Acid rain 2
Acid Rain
Acid Rain is rain water that contains chemicals from industrial processes that are harmful to plant and animal life. Acid rain is a serious environmental problem that affects large parts of the United States and Canada. Acid rain is particularly damaging to lakes, streams and forests, and the plants and animals that live in these ecosystems. There are several ways to reduce acid rain – more properly called acid deposition – ranging from societal changes to individual action. It is critical that acid deposition be reduced, not only in the United States and Canada, but also throughout the world to preserve the integrity of natural habitats, as well as to reduce damage to man-made structures.

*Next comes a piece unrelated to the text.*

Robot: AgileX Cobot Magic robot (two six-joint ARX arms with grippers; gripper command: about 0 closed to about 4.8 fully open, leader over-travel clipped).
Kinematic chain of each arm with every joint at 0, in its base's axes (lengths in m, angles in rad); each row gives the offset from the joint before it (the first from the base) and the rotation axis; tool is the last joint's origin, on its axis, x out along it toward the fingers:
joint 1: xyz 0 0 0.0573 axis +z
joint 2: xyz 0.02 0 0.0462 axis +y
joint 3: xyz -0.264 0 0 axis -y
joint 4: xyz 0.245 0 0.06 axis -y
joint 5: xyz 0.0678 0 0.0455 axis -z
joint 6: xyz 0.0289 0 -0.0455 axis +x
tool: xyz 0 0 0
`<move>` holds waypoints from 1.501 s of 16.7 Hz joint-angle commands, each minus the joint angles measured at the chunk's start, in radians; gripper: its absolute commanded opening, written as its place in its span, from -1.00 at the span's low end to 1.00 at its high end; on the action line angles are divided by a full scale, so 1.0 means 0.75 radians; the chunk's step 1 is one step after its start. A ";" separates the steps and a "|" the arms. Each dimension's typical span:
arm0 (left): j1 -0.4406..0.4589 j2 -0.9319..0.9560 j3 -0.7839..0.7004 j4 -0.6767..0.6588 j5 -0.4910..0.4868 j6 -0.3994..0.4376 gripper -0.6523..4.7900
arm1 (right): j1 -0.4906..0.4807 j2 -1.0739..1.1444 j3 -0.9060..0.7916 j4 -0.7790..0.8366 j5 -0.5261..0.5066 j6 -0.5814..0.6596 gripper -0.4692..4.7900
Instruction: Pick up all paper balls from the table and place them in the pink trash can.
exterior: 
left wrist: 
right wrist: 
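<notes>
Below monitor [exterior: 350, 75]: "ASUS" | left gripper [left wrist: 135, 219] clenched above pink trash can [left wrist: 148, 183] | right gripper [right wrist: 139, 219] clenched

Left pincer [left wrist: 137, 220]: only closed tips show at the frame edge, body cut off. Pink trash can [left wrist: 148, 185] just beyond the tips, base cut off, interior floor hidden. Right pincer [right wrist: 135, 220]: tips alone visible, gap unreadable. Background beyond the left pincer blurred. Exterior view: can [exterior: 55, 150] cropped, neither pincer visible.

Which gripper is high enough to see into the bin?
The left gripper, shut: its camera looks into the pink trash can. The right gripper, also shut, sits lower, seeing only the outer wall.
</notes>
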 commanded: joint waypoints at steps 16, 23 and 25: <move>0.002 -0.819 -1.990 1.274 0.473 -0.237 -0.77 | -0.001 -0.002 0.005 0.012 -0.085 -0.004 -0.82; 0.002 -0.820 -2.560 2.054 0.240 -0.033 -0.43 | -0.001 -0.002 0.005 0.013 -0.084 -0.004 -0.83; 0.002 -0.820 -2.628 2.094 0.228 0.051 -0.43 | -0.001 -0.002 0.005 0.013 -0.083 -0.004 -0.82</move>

Acid rain forms when certain atmospheric gases (primarily carbon dioxide, sulfur dioxide, and nitrogen oxides) come in contact with water in the atmosphere or on the ground and are chemically converted to acidic substances. Oxidants play a major role in several of these acid-forming processes. Carbon dioxide dissolved in rain is converted to a weak acid (carbonic acid). Other gases, primarily oxides of sulfur and nitrogen, are converted to strong acids (sulfuric and nitric acids).
Although rain is naturally slightly acidic because of carbon dioxide, natural emissions of sulfur and nitrogen oxides, and certain organic acids, human activities can make it much more acidic. Occasional pH readings of well below 2.4 (the acidity of vinegar) have been reported in industrialized areas.

The principal natural phenomena that contribute acid-producing gases to the atmosphere are emissions from volcanoes and from biological processes that occur on the land, in wetlands, and in the oceans. The effects of acidic deposits have been detected in glacial ice thousands of years old in remote parts of the globe. Principal human sources are industrial and power-generating plants and transportation vehicles. The gases may be carried hundreds of miles in the atmosphere before they are converted to acids and deposited.
Since the industrial revolution, emissions of sulfur and nitrogen oxides to the atmosphere have increased. Industrial and energy-generating facilities that burn fossil fuels, primarily coal, are the principal sources of increased sulfur oxides. These sources, plus the transportation sector, are the major originators of increased nitrogen oxides.
The problem of acid rain not only has increased with population and industrial growth, it has become more widespread. The use of tall smokestacks to reduce local pollution has contributed to the spread of acid rain by releasing gases into regional atmospheric circulation. The same remote glaciers that provide evidence of natural variability in acidic deposition show, in their more recently formed layers, the increased deposition caused by human activity during the past half century.